Since then, her career has taken her elsewhere, chiefly as a principal of the Royal Ballet in London. Giselle remains her calling card. It brought her back to Ballet Theater in 2015 and again on Friday. Mr. Hallberg was her Albrecht, as he has been in most of her Ballet Theater performances of "Giselle."

. . .

Ms. Osipova has become a more startlingly singular artist. Her resources seem only to grow; yet her stage manners have become only simpler and more direct.

Alas, I never saw her perform the role.


----------



## Clouds Weep Snowflakes

Dimace said:


> From 2003 to 2009 she was something special. Now I really don't know. I believe she is SUPER like ALL Russian Dancers. I'm sure you will enjoy this one.
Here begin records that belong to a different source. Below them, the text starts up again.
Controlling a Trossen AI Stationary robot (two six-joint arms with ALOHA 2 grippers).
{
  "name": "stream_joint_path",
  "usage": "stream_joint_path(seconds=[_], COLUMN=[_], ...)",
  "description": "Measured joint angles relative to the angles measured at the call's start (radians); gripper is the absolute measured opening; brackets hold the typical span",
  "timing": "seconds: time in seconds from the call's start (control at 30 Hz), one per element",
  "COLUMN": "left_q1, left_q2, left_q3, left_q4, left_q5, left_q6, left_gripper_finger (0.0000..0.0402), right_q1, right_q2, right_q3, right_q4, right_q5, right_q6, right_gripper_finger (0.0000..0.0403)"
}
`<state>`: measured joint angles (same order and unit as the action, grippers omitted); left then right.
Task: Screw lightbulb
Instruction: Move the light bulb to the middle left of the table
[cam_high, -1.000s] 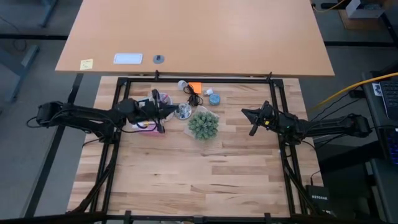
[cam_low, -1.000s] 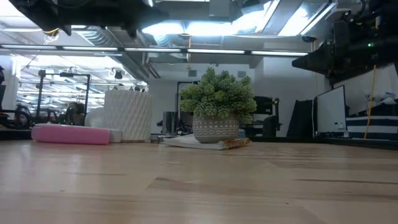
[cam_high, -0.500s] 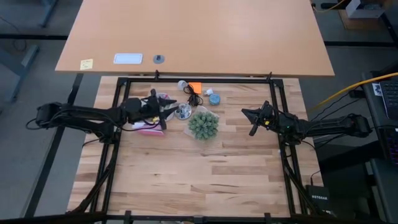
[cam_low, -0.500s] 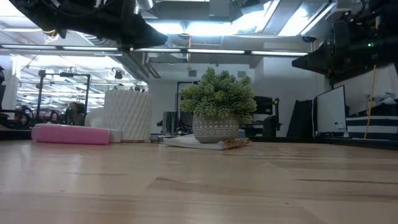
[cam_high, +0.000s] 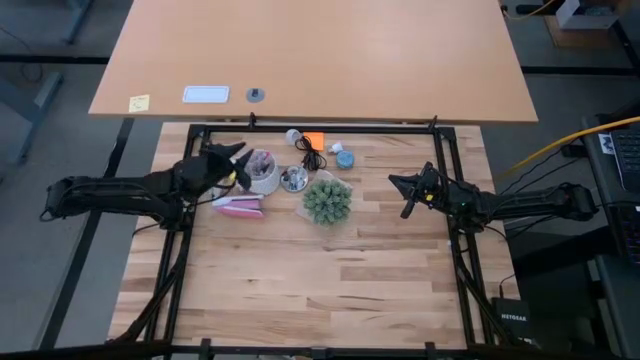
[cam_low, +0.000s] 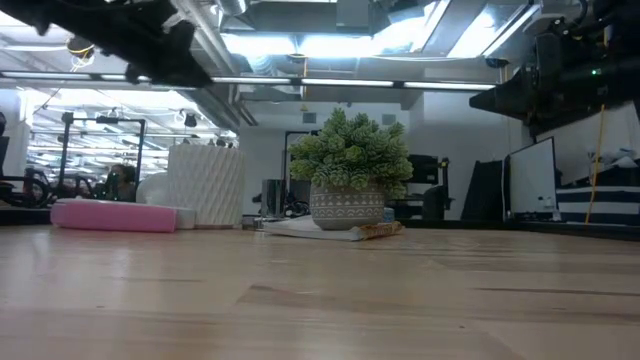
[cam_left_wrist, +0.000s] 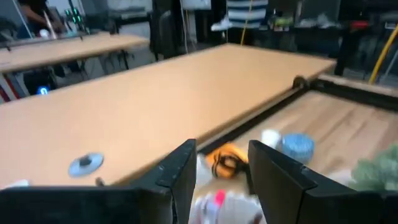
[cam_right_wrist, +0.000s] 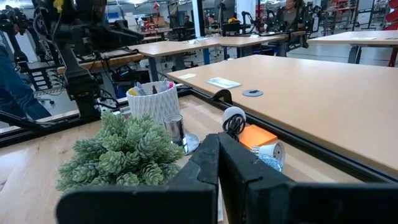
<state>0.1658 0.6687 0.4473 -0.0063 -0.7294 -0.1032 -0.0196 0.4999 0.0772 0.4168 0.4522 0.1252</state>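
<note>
I see the lightbulb lying on its side at the table's far edge beside the orange pad; which way it points looks unclear. My left gripper hangs open, empty, beside the white cup. The right gripper is closed, empty.

Robotics lab or workshop. Wooden work table in black metal frame, large bare desk at 12 o'clock. Beyond: rows of similar desks, other robot arms, monitor, exposed ceiling ducts and strip lights.
</note>
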Motion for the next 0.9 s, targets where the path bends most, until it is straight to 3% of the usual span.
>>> stream_joint_path(seconds=[0.1, 0.57, 0.9], left_q1=[0.0, 0.0, 0.0], left_q2=[-0.042, -0.087, 0.007], left_q3=[0.0, 0.0, -0.023], left_q4=[-0.126, -0.656, -0.703], left_q5=[0.0, 0.051, 0.087], left_q6=[-0.096, -0.939, -1.162], left_gripper_finger=[0.0139, 0.0139, 0.0139], right_q1=[0.0, 0.0, 0.0], right_q2=[0.0, 0.0, 0.0], right_q3=[0.0, 0.0, 0.0], right_q4=[0.0, -0.003, -0.006], right_q5=[0.0, 0.0, -0.001], right_q6=[0.0, 0.0, 0.0], right_gripper_finger=[0.0005, 0.0005, 0.0005])
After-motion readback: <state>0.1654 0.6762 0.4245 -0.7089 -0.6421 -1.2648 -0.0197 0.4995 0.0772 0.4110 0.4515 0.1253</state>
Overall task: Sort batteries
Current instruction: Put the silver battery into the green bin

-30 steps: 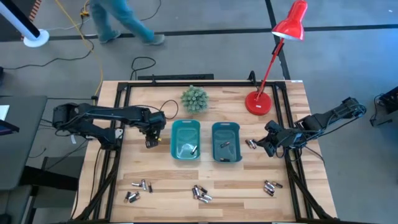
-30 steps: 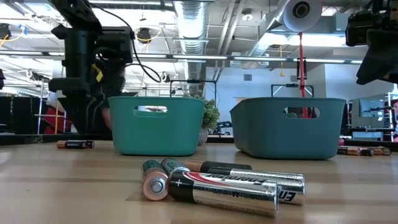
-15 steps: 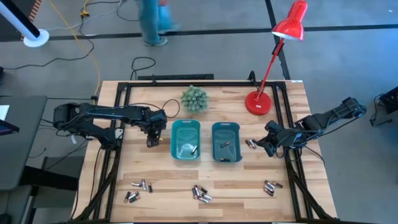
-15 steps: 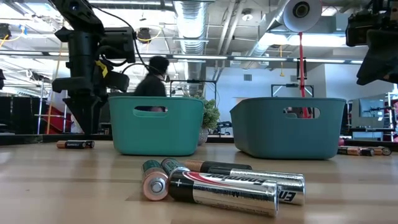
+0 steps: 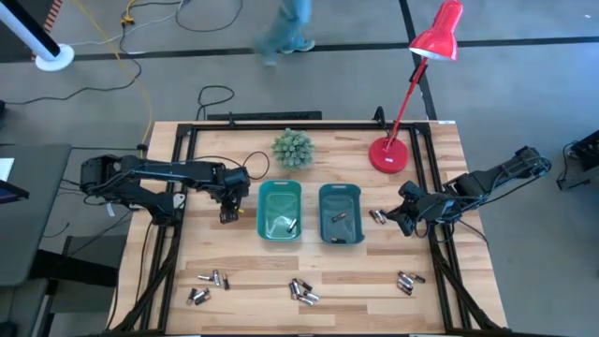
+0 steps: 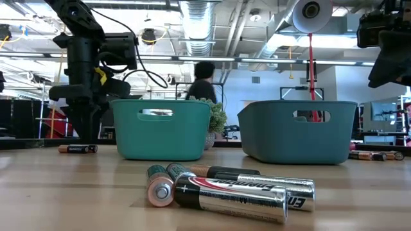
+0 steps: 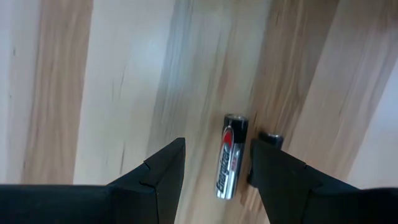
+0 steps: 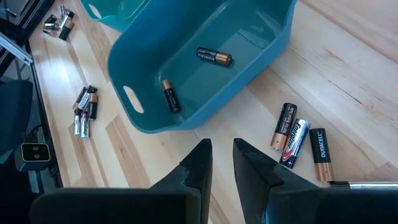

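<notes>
While the arms have barely moved over the last second, my left tool (image 7: 214,168) stays wide open just above the table (image 7: 112,93), one battery (image 7: 232,155) lying loose between its fingers, a darker cell touching the far finger. My right tool (image 8: 222,163), narrow and empty, hangs near three batteries (image 8: 300,142) beside the right bin (image 8: 186,93). No pickup yet.
</notes>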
Wasn't the ballet itself composed by a Frenchman?


----------



## jegreenwood

Clouds Weep Snowflakes said:


> Wasn't the ballet itself composed by a Frenchman?


Yes - Leo Delibes. But Petipa staged it in Russia in the 19th century. Others, probably, as well.


----------



## Becca

jegreenwood said:


> Yes - Leo Delibes. But Petipa staged it in Russia in the 19th century. Others, probably, as well.


No, _Giselle_ was written by Adolphe Adam, he was a generation older than Delibes.


----------



## jegreenwood

Becca said:


> No, _Giselle_ was written by Adolphe Adam, he was a generation older than Delibes.


I stand corrected.


----------



## Clouds Weep Snowflakes

She is seemingly pretty as well as talented!


----------



## Clouds Weep Snowflakes




----------



## pianowillbebach

I love how this thread references so many ballets I've danced in - I never realized how much some audience members get really into the music! I think it's super awesome.


----------



## Clouds Weep Snowflakes

pianowillbebach said:


> I love how this thread references so many ballets I've danced in - I never realized how much some audience members get really into the music! I think it's super awesome.


Music is a form of art, and probably the most noble one too!


----------